• TASK:
Given the records below, would you repeat exactly the lines that begin at the one containing "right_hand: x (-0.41" and end at the one containing "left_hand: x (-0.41", inclusive?

● ● ● ●

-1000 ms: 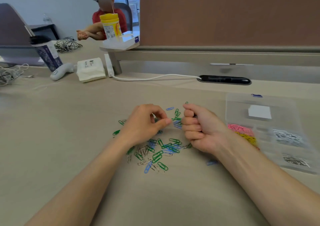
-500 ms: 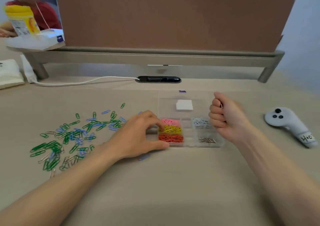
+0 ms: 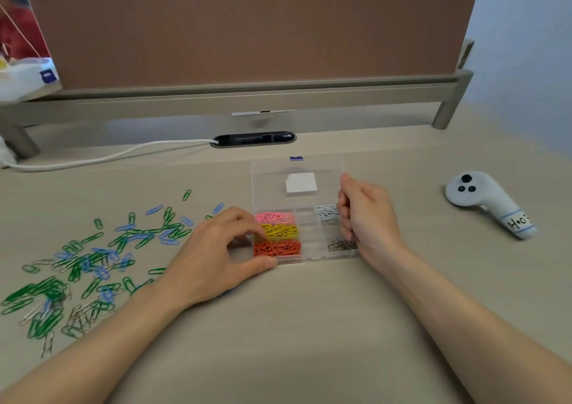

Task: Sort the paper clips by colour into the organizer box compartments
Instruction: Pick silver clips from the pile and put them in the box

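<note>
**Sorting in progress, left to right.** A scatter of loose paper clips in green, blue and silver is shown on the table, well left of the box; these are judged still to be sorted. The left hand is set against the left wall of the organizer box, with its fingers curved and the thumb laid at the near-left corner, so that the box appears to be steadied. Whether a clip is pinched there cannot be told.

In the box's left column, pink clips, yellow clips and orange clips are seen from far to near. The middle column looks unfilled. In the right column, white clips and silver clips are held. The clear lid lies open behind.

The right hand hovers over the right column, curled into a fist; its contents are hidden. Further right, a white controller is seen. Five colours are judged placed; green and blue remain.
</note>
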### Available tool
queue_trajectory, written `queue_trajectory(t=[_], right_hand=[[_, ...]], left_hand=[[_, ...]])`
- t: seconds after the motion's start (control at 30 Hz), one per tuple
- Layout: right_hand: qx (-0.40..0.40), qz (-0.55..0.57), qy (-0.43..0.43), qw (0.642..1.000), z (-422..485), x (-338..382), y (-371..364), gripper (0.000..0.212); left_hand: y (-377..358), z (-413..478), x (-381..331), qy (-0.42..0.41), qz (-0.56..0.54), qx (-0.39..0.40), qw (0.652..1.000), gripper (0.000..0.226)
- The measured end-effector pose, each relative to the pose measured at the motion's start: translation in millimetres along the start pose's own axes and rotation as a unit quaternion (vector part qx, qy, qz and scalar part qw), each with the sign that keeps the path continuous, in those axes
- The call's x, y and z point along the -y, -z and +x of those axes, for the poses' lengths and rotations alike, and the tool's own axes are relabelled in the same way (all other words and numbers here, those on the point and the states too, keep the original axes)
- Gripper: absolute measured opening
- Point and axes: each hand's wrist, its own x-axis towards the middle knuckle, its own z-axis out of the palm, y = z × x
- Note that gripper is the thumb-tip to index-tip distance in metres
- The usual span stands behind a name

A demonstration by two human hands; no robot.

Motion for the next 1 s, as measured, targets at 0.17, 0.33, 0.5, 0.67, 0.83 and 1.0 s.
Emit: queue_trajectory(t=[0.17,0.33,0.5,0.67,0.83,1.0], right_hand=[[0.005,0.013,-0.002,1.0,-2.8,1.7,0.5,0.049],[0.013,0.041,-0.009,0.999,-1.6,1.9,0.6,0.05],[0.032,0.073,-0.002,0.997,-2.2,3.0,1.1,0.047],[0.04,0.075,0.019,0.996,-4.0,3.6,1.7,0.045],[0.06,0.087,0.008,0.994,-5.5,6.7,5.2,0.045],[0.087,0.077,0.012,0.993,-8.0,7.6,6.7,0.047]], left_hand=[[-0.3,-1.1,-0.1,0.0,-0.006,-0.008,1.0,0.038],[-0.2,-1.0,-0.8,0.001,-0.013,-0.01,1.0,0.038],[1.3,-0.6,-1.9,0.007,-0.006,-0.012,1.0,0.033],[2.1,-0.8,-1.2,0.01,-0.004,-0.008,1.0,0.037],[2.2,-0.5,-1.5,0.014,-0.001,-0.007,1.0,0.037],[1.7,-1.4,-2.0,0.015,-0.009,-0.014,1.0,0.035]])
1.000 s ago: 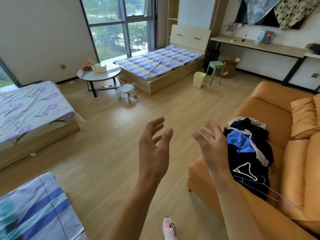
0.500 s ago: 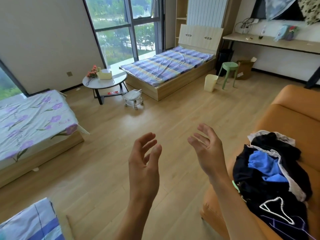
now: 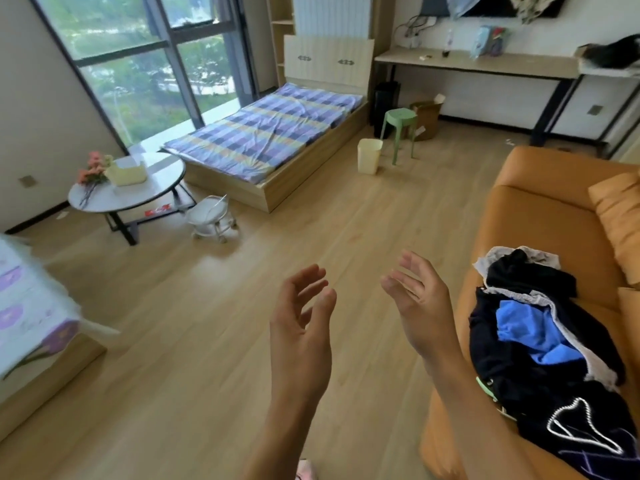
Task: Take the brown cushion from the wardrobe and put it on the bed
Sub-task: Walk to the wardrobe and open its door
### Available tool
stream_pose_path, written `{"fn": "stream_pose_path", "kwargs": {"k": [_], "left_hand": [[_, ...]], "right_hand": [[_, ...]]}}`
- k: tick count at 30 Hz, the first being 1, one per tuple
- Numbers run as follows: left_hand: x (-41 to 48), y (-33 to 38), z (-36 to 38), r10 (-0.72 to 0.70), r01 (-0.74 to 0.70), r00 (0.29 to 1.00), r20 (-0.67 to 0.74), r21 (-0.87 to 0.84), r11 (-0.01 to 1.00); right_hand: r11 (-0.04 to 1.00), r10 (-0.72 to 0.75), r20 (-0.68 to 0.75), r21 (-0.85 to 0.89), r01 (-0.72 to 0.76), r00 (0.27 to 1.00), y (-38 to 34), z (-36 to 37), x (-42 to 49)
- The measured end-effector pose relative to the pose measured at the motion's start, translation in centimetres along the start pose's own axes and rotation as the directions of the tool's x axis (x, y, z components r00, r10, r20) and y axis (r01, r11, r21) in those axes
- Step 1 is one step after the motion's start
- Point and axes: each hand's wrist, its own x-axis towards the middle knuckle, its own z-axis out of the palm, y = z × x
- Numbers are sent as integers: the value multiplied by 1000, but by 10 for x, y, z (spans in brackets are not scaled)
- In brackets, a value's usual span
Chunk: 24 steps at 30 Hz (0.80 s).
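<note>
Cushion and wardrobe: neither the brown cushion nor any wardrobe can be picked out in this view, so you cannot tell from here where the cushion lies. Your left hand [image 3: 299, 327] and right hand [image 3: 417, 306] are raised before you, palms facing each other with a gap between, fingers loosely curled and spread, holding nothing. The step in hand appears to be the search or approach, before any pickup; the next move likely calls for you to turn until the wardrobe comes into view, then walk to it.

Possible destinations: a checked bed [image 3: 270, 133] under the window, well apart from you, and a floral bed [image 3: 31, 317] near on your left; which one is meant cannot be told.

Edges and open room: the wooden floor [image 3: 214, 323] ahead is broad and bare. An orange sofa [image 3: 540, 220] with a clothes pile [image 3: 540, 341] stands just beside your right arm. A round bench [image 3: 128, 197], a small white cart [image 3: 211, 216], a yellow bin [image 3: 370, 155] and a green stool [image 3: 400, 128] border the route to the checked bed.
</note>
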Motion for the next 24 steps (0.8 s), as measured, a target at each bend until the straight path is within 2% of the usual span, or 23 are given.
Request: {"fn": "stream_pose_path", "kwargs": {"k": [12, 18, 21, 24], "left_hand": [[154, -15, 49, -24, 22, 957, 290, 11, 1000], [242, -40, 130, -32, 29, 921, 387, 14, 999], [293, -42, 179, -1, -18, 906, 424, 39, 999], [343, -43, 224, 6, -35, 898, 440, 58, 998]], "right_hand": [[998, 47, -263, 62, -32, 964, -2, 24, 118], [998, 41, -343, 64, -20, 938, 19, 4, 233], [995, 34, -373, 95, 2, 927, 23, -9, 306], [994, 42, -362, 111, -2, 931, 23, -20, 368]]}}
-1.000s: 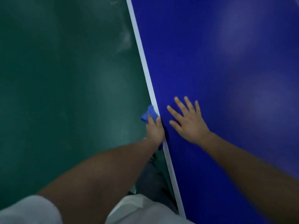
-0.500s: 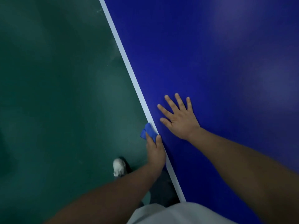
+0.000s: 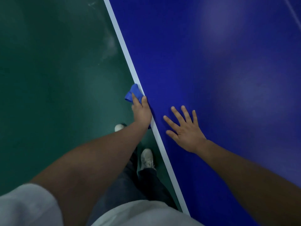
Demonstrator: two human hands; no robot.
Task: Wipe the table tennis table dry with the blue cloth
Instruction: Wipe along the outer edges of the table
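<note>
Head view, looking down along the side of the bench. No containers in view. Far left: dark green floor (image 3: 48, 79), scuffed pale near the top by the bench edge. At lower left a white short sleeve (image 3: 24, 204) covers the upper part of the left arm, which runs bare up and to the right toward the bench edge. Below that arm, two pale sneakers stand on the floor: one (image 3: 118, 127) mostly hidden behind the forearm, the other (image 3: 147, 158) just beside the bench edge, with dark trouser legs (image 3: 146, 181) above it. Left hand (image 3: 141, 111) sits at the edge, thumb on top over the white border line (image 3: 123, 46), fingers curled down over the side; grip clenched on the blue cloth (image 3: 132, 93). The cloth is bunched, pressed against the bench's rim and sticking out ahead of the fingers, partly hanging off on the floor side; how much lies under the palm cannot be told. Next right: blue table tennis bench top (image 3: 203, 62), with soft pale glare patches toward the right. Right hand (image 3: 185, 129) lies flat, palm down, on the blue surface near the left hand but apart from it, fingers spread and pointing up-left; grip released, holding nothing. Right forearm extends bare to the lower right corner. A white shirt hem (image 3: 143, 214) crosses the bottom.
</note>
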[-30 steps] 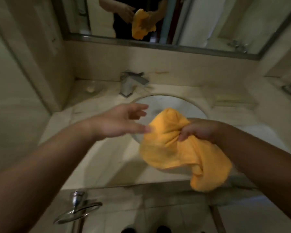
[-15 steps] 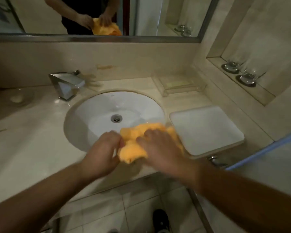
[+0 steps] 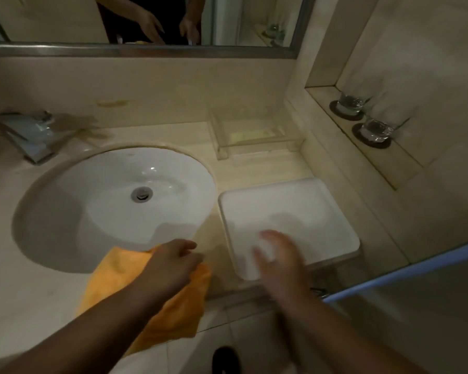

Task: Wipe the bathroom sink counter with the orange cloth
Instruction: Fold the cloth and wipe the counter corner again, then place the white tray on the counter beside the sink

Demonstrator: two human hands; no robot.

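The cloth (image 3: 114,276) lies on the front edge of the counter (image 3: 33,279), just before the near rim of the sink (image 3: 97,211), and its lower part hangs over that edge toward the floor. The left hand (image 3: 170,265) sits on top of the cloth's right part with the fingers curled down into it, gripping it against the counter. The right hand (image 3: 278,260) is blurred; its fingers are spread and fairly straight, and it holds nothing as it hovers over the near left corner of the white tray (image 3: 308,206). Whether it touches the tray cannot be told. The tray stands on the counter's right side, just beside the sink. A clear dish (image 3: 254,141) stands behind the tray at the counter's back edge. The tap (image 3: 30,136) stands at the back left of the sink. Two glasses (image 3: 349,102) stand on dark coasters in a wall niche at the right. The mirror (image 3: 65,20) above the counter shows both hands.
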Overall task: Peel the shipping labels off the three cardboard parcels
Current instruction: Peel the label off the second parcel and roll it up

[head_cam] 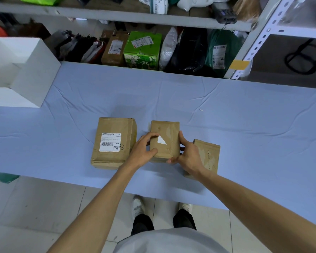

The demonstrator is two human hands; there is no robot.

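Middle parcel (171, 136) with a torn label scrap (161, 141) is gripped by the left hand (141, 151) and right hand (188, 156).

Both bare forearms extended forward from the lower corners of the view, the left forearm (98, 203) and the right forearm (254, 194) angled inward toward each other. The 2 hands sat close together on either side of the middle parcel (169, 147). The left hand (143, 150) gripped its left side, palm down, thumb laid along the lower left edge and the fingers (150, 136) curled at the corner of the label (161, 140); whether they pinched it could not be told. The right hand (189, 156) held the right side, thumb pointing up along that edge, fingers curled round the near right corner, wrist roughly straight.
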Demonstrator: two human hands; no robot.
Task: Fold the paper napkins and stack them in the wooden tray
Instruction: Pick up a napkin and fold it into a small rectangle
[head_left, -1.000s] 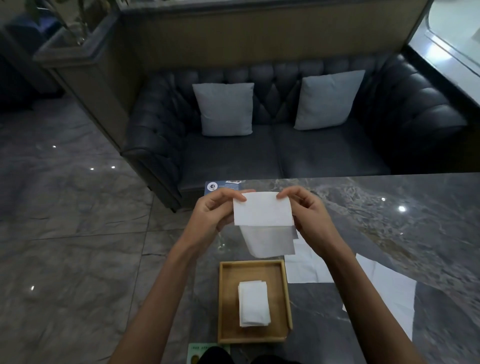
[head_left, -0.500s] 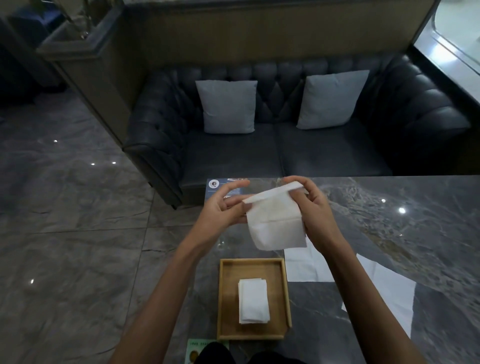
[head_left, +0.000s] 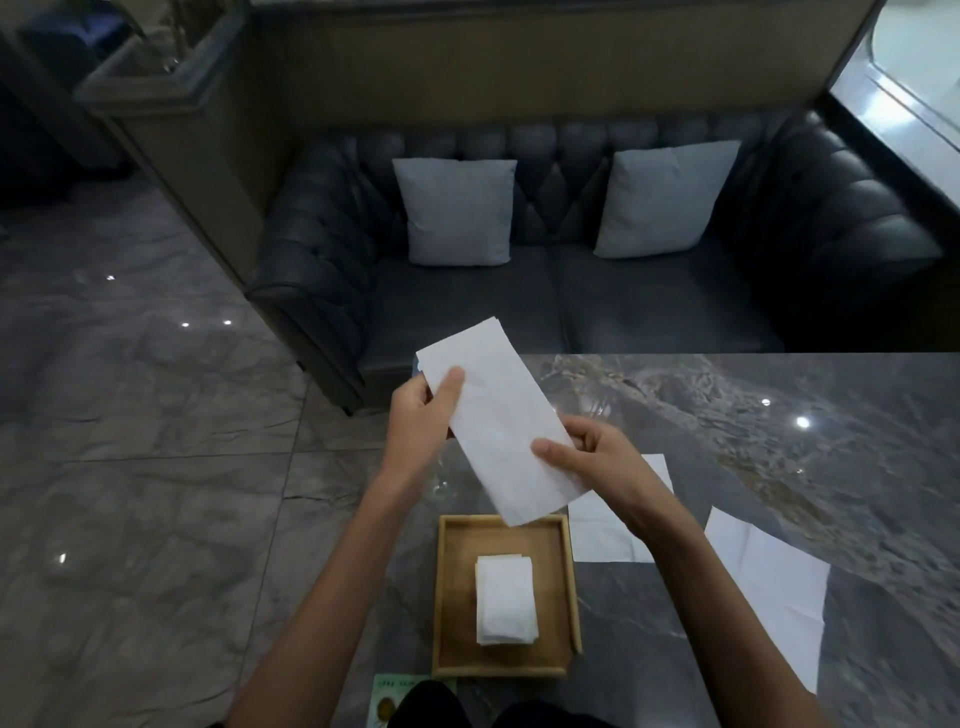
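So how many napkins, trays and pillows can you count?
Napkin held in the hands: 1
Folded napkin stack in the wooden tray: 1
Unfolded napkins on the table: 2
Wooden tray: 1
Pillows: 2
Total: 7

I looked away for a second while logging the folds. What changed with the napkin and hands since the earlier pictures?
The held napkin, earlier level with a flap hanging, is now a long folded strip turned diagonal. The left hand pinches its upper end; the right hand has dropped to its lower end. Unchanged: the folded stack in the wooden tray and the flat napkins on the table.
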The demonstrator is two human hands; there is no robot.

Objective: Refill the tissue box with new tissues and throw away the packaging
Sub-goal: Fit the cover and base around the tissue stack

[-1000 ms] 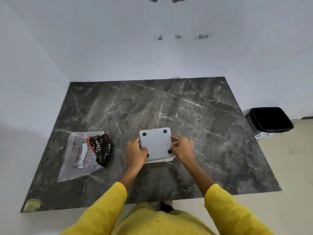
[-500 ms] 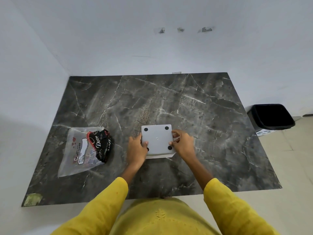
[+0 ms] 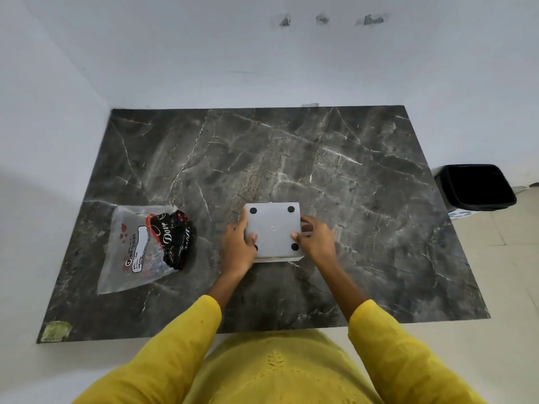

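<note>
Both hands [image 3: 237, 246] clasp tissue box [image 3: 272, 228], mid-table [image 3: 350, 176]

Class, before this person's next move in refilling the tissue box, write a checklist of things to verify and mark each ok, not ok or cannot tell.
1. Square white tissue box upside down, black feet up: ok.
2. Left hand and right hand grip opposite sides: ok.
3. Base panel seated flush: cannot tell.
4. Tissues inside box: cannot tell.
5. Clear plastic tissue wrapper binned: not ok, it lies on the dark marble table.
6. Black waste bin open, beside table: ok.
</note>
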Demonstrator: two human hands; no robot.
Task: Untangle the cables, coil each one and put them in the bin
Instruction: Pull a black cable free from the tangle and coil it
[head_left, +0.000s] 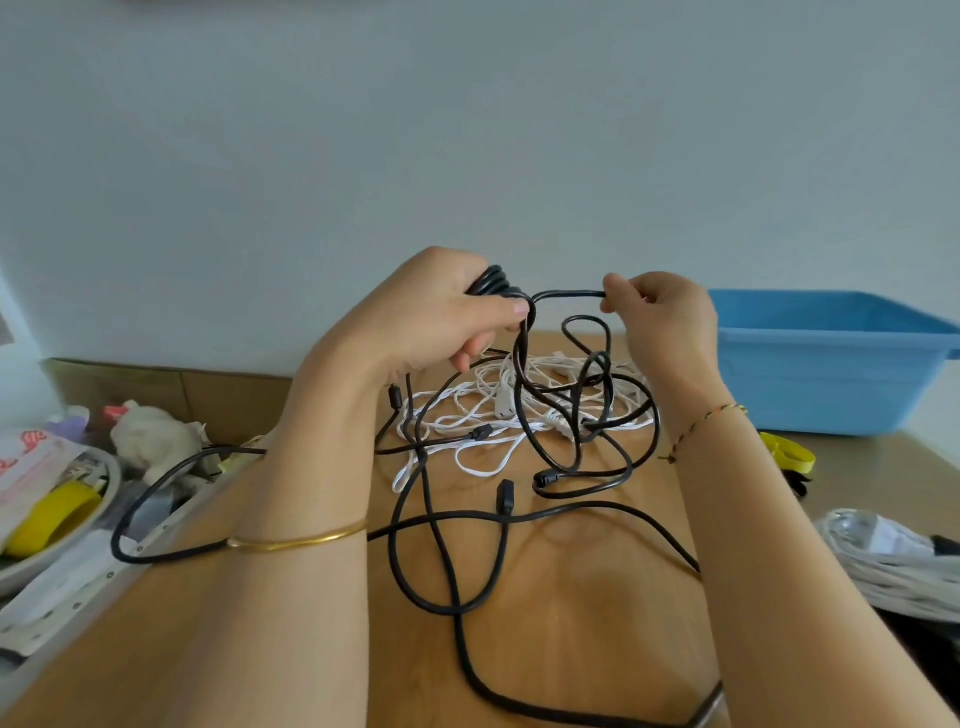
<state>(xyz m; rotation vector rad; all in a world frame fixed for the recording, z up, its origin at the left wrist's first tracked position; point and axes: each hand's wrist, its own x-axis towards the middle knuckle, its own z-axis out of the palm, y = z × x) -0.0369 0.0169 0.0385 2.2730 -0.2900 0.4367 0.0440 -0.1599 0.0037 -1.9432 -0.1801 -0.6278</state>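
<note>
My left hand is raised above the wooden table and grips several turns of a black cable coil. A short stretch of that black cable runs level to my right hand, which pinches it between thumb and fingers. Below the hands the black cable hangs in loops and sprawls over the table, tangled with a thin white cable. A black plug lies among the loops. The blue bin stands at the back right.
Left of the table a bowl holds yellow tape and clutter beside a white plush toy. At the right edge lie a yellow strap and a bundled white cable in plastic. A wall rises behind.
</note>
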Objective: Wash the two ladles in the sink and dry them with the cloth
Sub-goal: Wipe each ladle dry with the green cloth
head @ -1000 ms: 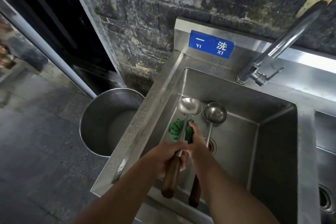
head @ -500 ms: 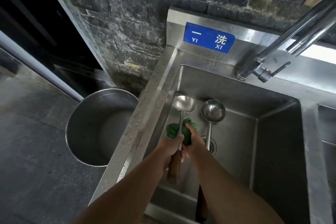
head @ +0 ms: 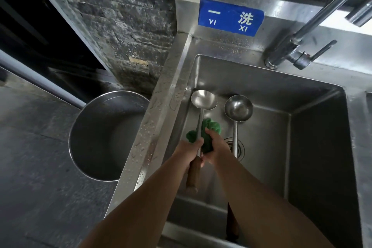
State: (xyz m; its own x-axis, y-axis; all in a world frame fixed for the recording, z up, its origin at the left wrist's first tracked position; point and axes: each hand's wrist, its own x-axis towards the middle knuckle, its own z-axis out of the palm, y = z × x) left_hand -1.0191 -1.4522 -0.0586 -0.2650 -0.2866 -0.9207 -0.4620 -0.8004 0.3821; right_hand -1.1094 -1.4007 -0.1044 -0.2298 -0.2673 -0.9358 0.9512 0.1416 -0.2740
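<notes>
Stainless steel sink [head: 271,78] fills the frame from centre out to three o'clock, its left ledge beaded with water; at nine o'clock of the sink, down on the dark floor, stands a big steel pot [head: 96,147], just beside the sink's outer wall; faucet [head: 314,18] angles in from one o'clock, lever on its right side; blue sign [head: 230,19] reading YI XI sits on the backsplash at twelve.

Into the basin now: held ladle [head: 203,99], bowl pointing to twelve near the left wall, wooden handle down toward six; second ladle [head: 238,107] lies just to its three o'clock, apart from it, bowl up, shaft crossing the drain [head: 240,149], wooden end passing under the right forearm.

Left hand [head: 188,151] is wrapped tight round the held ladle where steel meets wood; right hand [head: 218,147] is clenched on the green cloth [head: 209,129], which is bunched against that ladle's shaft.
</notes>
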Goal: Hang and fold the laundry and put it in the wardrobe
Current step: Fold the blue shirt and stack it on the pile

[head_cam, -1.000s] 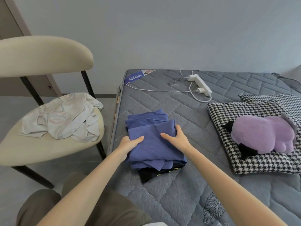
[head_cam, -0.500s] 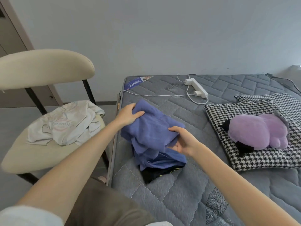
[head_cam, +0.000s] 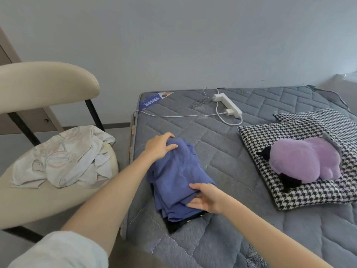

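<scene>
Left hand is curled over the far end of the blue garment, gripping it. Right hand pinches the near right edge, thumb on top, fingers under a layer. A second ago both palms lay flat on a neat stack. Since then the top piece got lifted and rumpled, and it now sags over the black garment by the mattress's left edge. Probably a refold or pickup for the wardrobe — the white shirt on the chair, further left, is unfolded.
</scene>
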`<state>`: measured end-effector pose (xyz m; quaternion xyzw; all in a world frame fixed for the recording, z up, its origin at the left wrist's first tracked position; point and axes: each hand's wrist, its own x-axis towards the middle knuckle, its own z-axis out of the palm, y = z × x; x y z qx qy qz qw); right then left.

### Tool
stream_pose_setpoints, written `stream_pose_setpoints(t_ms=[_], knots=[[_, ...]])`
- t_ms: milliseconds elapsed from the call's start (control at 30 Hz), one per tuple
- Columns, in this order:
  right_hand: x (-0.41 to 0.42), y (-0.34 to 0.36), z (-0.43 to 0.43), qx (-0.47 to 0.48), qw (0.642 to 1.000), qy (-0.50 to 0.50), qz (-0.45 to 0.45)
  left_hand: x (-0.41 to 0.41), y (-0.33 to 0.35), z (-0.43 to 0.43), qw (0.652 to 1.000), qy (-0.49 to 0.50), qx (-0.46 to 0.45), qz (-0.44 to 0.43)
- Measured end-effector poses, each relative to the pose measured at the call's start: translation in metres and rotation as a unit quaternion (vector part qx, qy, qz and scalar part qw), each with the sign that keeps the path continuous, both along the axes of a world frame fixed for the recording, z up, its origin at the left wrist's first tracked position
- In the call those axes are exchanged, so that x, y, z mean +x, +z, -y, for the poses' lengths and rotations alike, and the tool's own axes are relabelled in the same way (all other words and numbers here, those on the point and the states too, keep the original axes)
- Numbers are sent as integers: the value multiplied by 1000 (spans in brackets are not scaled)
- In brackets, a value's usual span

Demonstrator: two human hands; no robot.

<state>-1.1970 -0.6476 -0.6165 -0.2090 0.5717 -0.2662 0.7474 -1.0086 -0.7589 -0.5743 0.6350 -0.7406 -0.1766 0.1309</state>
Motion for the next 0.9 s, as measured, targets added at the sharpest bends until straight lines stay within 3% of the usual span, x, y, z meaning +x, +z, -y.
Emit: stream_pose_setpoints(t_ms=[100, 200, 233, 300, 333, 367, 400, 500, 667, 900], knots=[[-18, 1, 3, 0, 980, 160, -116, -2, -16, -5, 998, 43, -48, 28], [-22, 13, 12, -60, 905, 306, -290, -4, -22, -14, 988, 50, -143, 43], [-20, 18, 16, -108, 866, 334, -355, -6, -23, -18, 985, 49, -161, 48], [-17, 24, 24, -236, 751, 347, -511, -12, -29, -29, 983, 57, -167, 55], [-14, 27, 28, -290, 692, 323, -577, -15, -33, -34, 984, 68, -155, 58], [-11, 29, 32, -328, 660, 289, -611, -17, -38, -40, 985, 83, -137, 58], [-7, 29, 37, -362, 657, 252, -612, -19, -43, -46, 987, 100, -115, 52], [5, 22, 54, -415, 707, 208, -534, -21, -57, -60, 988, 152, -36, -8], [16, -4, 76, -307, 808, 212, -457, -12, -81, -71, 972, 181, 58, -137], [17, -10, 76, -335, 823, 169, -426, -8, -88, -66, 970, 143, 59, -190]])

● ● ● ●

• ANSWER SPACE:
  right_hand: x (-0.41 to 0.42), y (-0.34 to 0.36), z (-0.43 to 0.43), qx (-0.47 to 0.48), qw (0.642 to 1.000), qy (-0.50 to 0.50), qz (-0.45 to 0.45)
  left_hand: x (-0.41 to 0.41), y (-0.33 to 0.35), z (-0.43 to 0.43), qw (0.652 to 1.000), qy (-0.49 to 0.50), qx (-0.46 to 0.45), qz (-0.44 to 0.43)

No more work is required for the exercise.